München, 17. Januar 2015: Die Mischung stimmt. Das erste Programm der Winterspielzeit 2014/15 im Kronebau bietet alles: Ein Wiedersehen mit guten Bekannten, (vielleicht) einen Abschied von lieb gewonnenen Freunden und spannende neue Gesichter – darunter gar eine Liebe auf den ersten Blick. Mag auch der Titel „Giganten der Manege“ etwas zu hoch gegriffen sein, bietet Krone wiederum beste Unterhaltung für die ganze Familie von drei bis 99 Jahren. Ein Samstagnachmittag im ausverkauften Stammhaus des größten Circus Europas sorgt immer wieder für Freude.

Noch dazu, wenn die einladend strahlende Front an der Marsstraße einen wunderbaren Kontrast zum kalten Winterwetter mit Schneetreiben bildet. Da heißt es Eintreten und für zweieinhalb Stunden Abtauchen in die internationale Welt der Manegenunterhaltung. So, wie es seit 96 Jahren an dieser Stelle Tradition ist. Auf diese stolze Zahl weist Direktorin Christel Sembach-Krone im Vorwort des Programmhefts hin. Genauso wie auf die 34 Artisten aus zehn Nationen, die vom ersten Weihnachtsfeiertag bis Ende Januar die erste von drei Shows gestalten.
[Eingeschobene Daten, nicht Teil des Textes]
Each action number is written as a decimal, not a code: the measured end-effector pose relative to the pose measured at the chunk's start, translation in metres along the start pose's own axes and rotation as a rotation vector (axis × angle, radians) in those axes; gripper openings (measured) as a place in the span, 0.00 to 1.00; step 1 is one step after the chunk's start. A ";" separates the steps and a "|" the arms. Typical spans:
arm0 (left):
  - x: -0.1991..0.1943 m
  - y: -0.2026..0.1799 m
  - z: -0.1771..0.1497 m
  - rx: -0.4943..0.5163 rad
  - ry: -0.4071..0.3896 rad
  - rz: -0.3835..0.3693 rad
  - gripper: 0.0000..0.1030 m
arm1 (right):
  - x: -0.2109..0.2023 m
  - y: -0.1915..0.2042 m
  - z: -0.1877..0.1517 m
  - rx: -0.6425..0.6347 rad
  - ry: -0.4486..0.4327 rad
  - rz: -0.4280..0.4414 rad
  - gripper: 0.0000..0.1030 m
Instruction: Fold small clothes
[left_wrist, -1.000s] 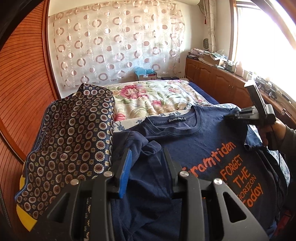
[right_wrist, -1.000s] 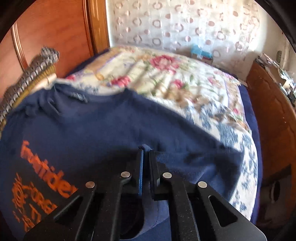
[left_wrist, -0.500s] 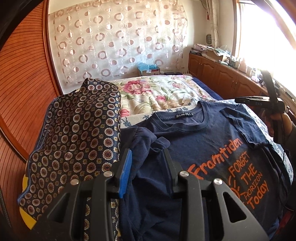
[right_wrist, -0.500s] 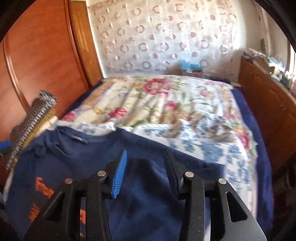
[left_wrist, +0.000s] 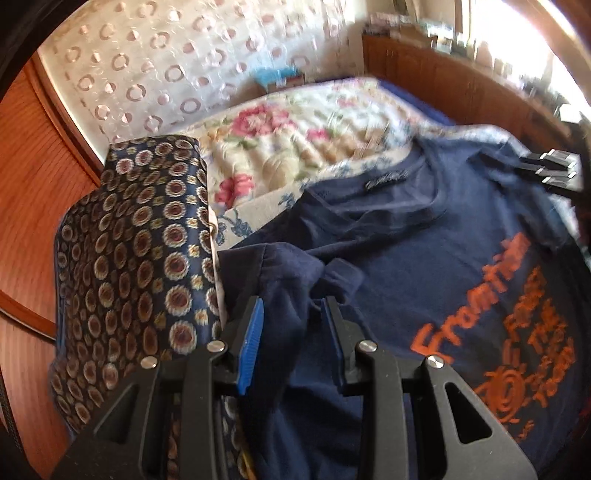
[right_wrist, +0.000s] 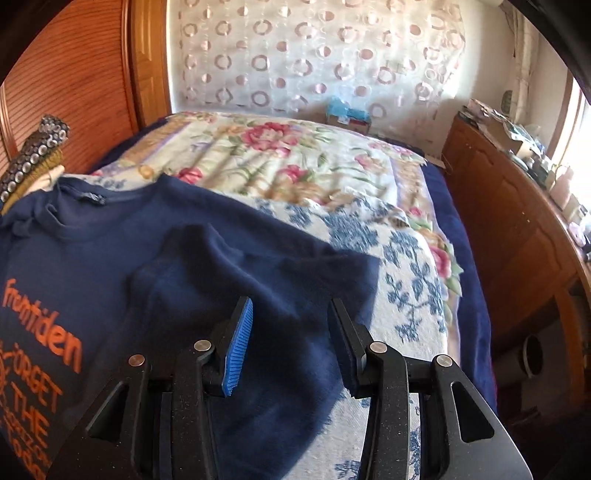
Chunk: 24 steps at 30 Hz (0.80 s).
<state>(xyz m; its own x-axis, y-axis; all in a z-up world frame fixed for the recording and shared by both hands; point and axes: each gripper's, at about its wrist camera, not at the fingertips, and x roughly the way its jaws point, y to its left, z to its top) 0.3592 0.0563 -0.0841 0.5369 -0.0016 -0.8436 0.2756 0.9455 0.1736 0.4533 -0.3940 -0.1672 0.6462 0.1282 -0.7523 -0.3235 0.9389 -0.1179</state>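
A navy T-shirt (left_wrist: 424, 258) with orange lettering lies face up on the bed, also in the right wrist view (right_wrist: 92, 258). Its left sleeve (left_wrist: 291, 269) is bunched and turned in over the chest. My left gripper (left_wrist: 293, 310) hovers over that sleeve with its jaws apart; navy cloth lies in the gap, and no pad visibly presses on it. The right sleeve (right_wrist: 258, 266) lies flat, folded inward. My right gripper (right_wrist: 291, 306) stands open just above it, holding nothing. It shows blurred at the right edge of the left wrist view (left_wrist: 535, 166).
A stack of folded cloth topped by a navy medallion print (left_wrist: 140, 240) sits left of the shirt, seen edge-on from the right wrist (right_wrist: 33, 147). The floral bedspread (right_wrist: 277, 155) stretches beyond. A wooden cabinet (right_wrist: 517, 221) runs along the right; a wooden panelled wall (right_wrist: 74, 74) stands left.
My right gripper went from shut on the right sleeve to open, let it drop onto the shirt and drew back. The left gripper tipped downward and shifted, jaws unchanged.
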 end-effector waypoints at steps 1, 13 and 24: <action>0.005 -0.003 0.003 0.021 0.014 0.021 0.30 | 0.002 -0.002 -0.003 0.000 0.006 0.000 0.41; 0.052 -0.012 0.022 0.105 0.135 0.102 0.30 | 0.002 -0.010 -0.008 0.045 -0.002 0.045 0.41; -0.026 0.024 0.024 -0.037 -0.137 0.077 0.03 | -0.001 -0.011 -0.007 0.059 -0.011 0.041 0.41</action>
<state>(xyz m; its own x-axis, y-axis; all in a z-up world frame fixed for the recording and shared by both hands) 0.3706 0.0715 -0.0458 0.6596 0.0292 -0.7511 0.2011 0.9560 0.2137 0.4513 -0.4068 -0.1694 0.6411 0.1702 -0.7483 -0.3090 0.9498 -0.0487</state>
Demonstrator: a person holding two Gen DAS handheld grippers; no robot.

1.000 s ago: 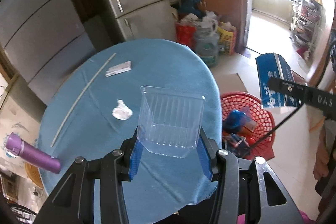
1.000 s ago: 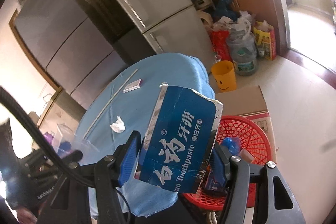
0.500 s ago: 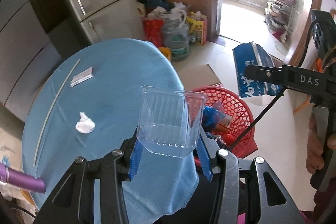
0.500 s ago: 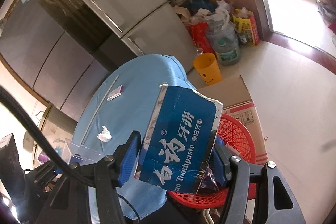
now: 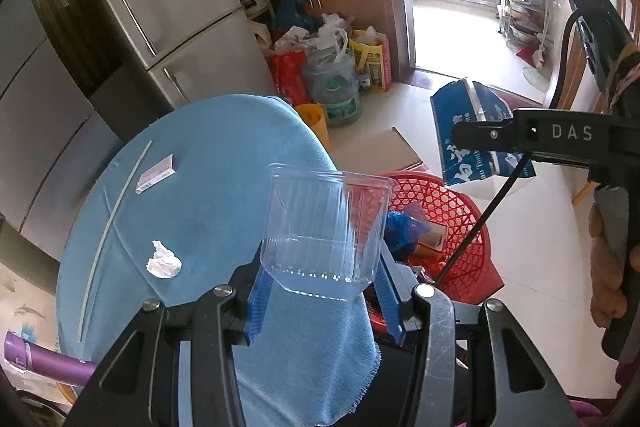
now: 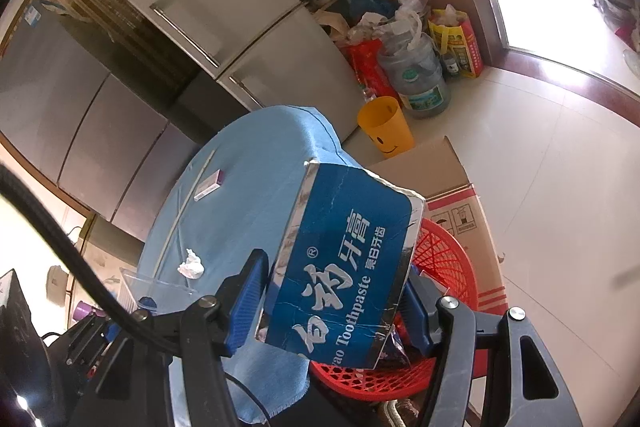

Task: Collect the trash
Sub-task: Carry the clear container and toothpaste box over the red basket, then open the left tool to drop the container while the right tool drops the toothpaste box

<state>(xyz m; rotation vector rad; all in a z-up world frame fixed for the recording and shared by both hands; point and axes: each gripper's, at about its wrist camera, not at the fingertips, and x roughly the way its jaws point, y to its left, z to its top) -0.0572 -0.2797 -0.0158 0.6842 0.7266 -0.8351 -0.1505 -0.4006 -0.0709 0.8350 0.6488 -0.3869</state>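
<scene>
**Both claws loaded above the red basket**

The left claw is clamped on a clear plastic container, its blue pads pressing the container's narrow lower part from both sides. The container is see-through, with fine vertical ribs on its walls, a flat base and a rolled rim at its open top; it stands upright, held above the near edge of the round worktop, which is draped in a light blue cloth with a frayed hem.

The right claw is clamped on a toothpaste box. The box is deep blue with white Chinese characters and the word "Toothpaste", silver along its edges, creased and crumpled, with its upper end torn open. In the left wrist view the same box hangs in the air above and beyond the far rim of the red basket.

The basket is a red plastic lattice standing on the floor just beside the worktop, with blue plastic and a small carton inside it. A flattened cardboard box lies behind it.

On the cloth lie a crumpled white tissue, a small flat packet and a long thin white stick, all well apart from the claws.
</scene>
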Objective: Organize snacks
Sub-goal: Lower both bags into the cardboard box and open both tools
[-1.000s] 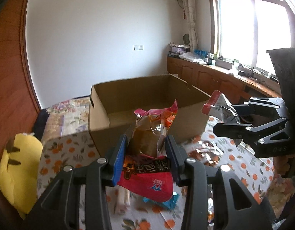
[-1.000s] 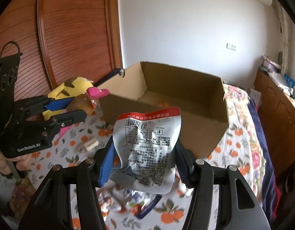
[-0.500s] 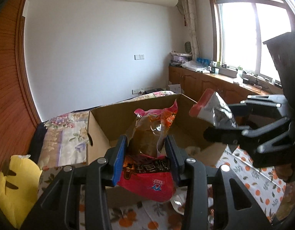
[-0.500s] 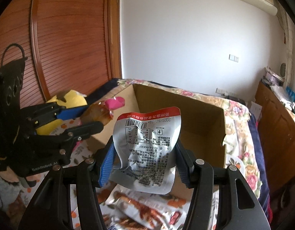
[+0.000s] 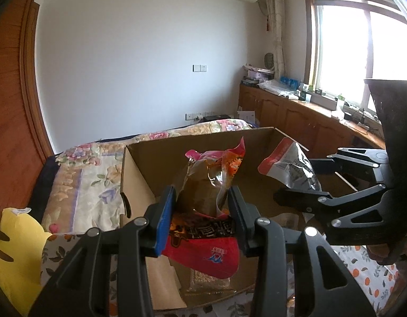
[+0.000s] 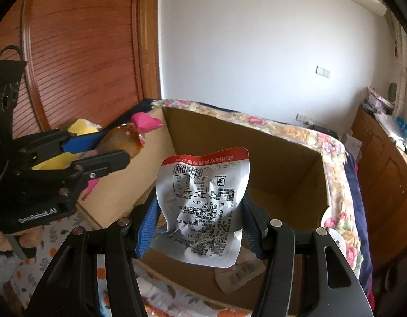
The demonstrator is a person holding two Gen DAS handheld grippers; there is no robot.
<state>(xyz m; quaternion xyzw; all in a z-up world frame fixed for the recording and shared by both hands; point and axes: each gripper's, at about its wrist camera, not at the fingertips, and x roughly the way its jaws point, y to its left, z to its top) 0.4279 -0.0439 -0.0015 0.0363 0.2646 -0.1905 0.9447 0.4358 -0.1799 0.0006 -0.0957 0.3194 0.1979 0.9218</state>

Truppe Dalian, Nicol Nicols, Jochen Träger

Nachdem der Kinderspaß vor der Vorstellung, jetzt um ein Trampolin erweitert, beendet ist und Nikolai Tovarich das Publikum begrüßt hat, treffen wir auf Artisten, welche wir schon im Saisonprogramm sehen konnten. Die Mitglieder der Truppe Dalian landen ihre hohen Sprünge von zwei nebeneinander aufgestellten Schaukeln in einem Tuch, das von der Kuppel herunterhängt. Präzision erfordert insbesondere der Satz durch einen Reifen. Mit ihrer Artistik an Bungeeseilen im UV-Licht bilden die Chy Fu Dey die Schlussnummer. Auch sie sind uns aus Celebration bekannt und bieten dem Publikum ein ganz besonderes visuelles Erlebnis. Spätestens mit seinem Engagement beim Zirkus Charles Knie hat sich Nicol Nicols auch hierzulande einen Namen gemacht. Der „spanische Grieche“ (Zitat Programmheft) tanzt gekonnt über das Drahtseil. Höhepunkte seines Repertoires sind der Rückwärts- sowie Vorwärtssalto. Lange nicht mehr gesehen hatte ich die Kleintierrevue von Jochen Träger alias Krenzola junior. Und die hat sich inzwischen prächtig entwickelt. Wieder dabei ist die Szene, bei der ein Fuchs eine Gans im Puppenwagen schiebt. Sie ist so etwas wie das Markenzeichen dieser Darbietung. Neu für mich ist die Pute, welche ihren zwei- und vierbeinigen Kollegen in Sachen Manegenpräsenz in nichts nachsteht. Zum Kollegenkreis zählen Katzen, Hunde, Hühner und ein Papagei. Unzählige Tauben fliegen zudem in einen großen Korb.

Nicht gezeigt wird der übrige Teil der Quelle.